10-7-03, 5 p.m.
Updated: 10-7-03, 11:40 p.m.
BY GEOFF HOBSON
The Bengals made the anticipated move Tuesday when they released punter Nick Harris and replaced him with a prominent figure from head coach Marvin Lewis' Super Bow championship while he was the defensive coordinator for the Baltimore Ravens.
Kyle Richardson, who set a NFL record with 39 punts inside the 20-yard-line to back up Lewis' defense in 1999, signed a two-year deal with the Bengals Tuesday and finds himself punting against his old Ravens' team in his Oct 19 Bengals' debut at Paul Brown Stadium.
"Is that right? I haven't looked that far ahead," said Richardson Tuesday night. "I know what Marvin Lewis has done and that he can do it again, and I'm excited about that."
Also Tuesday, Lewis rewarded Duane Clemons for his three sacks in Buffalo by putting him No. 1 on the depth chart ahead of Carl Powell at left end. Since the Bengals don't have a game this Sunday, they aren't giving out injury information, but a sign that running back Corey Dillon (groin) is going to be healthy enough for the Ravens surfaced when he was put back to No. 1 on the depth chart.
Richardson could have worked out with the Lions Tuesday, and was actually headed to the airport to fly to Detroit when he got the call from Cincinnati to come to PBS and work out. Knowing that the field-position minded Lewis is familiar with his style, Richardson is comfortable with the fit and opted to come to the Bengals' workout.
The 6-2, 210-pound Richardson followed his NFL record with 35 more punts inside the 20 during the Ravens' title run in 2000, including four in the Super Bowl victory over the Giants.

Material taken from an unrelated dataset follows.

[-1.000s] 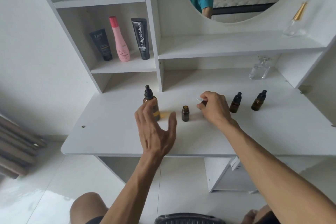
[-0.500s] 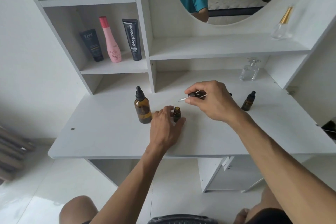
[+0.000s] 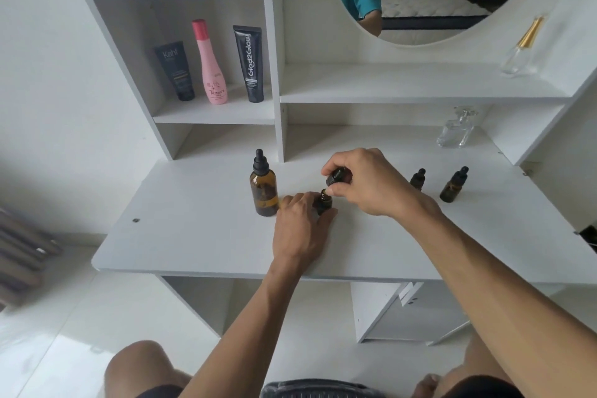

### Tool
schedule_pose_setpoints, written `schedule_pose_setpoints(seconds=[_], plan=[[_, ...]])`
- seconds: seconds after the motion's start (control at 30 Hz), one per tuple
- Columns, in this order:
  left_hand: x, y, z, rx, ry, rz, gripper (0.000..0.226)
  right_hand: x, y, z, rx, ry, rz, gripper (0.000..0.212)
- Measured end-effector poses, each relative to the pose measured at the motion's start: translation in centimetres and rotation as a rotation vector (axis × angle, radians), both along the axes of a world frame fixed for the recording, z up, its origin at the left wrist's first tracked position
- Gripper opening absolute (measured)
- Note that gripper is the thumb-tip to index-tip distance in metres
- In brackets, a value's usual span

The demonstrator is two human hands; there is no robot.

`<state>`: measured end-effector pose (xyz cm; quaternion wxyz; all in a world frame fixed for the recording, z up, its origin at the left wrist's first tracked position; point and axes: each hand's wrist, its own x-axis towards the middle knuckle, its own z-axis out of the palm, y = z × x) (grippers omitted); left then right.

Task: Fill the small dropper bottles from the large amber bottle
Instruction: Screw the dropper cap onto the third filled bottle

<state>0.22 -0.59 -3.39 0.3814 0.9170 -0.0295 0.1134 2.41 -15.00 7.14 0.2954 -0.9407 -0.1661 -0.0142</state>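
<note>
I note the white desk first, then the large amber bottle standing capped and upright, just left of my hands. My left hand has fingers curled round the open small bottle, steadying it on the desk. My right hand pinches the black dropper cap directly above that neck. Two capped small bottles stand apart at right. In my judgement, the cap goes on best if lowered squarely, with the pipette centred before twisting and the base pressed down.
</note>
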Motion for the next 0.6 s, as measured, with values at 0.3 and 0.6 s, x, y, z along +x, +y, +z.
schedule_pose_setpoints(seconds=[0.3,0.6], plan=[[-0.1,0.2,0.1,-0.034,-0.004,-0.012,0.026,0.4,0.8,-2.0,0.006,0.063,0.004,0.031],[-0.2,0.1,0.1,-0.033,0.004,0.002,0.025,0.8,0.3,-2.7,0.071,0.060,0.062,0.031]])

In his last season with the Ravens, Richardson helped Lewis post a 16-0 shutout over the Bengals on Dec. 23, 2001 when he set a team record with five punts inside the Cincinnati 20-yard-line.
"I think it was a matter of getting so many chances in Baltimore," said Richardson of the art of
putting it inside the 20. "When you do it over and over, you're so used to seeing it and doing it."
He's also re-joining Jay Hayes, the Bengals defensive line coach who was Richardson's special teams coach in Minnesota last season. After the Eagles cut him following the preseason's third game, Richardson said the Bengals worked him out for the first time the week of the opener. He has also worked out for Tampa Bay and Miami.
Harris, in his third season since the Bengals picked him up off waivers from Denver in the preseason, had struggled this year with a next-to-last-in-the NFL net punting average and overall punting average of 30 yards, and 38.7, respectively. Although he was punting into the wind to end the Bengals' only series of overtime this past Sunday, Harris' 29-yard punt that put the Bills on the Buffalo 45 may have been the final straw in the 22-16 loss.
Richardson, 30, who set numerous team records in Baltimore during four seasons, joined the Vikings in 2002 and had a net average of 35.3 and overall average of 39.9 in all 16 games, compared to Harris' 31.4 and 40.1. Richardson had just 21 punts inside the 20 for the Vikes, but he also had 41 fewer punts than he had in his record year and his inside-the-20 to touchback differential was a solid plus-15. That jacked his career differential to plus 107 on 151 inside-the-20 to 44 touchbacks.
"They made a change in coaches and when that happens, a lot of times you're going to have to move on," said Richardson of the special teams shuffle in Minnesota. "In Baltimore, there were about 21 one us who got broken up from that team (because of the salary cap). I'm sure they would have rather kept a guy like Shannon Sharpe than me."
Harris had five punts inside the 20 this season in the first five games and 37 during his 36 career games in Cincinnati.
Last season, Harris' net average of 31.4 was third-to-last in the NFL. His high punts didn't get much help from the coverage teams during his first two seasons here, but Lewis apparently wasn't going to wait any longer for the man who left the University of California in 2000 as college football's all-time leading punter to come up with better numbers.
Harris is the 13th Opening Day starter from 2002 no longer starting under Lewis in 2003 because of free agency, cuts, or demotions. He joins kicker Neil Rackers on the list as special teams coach Darrin Simmons has a different punter and kicker than the duo he worked with in training camp. Richardson said it's his understanding he'll replace Harris as the holder for kicker Shayne Graham. He did it in Baltimore for Matt Stover when Stover went to the Pro Bowl following the 2000 season.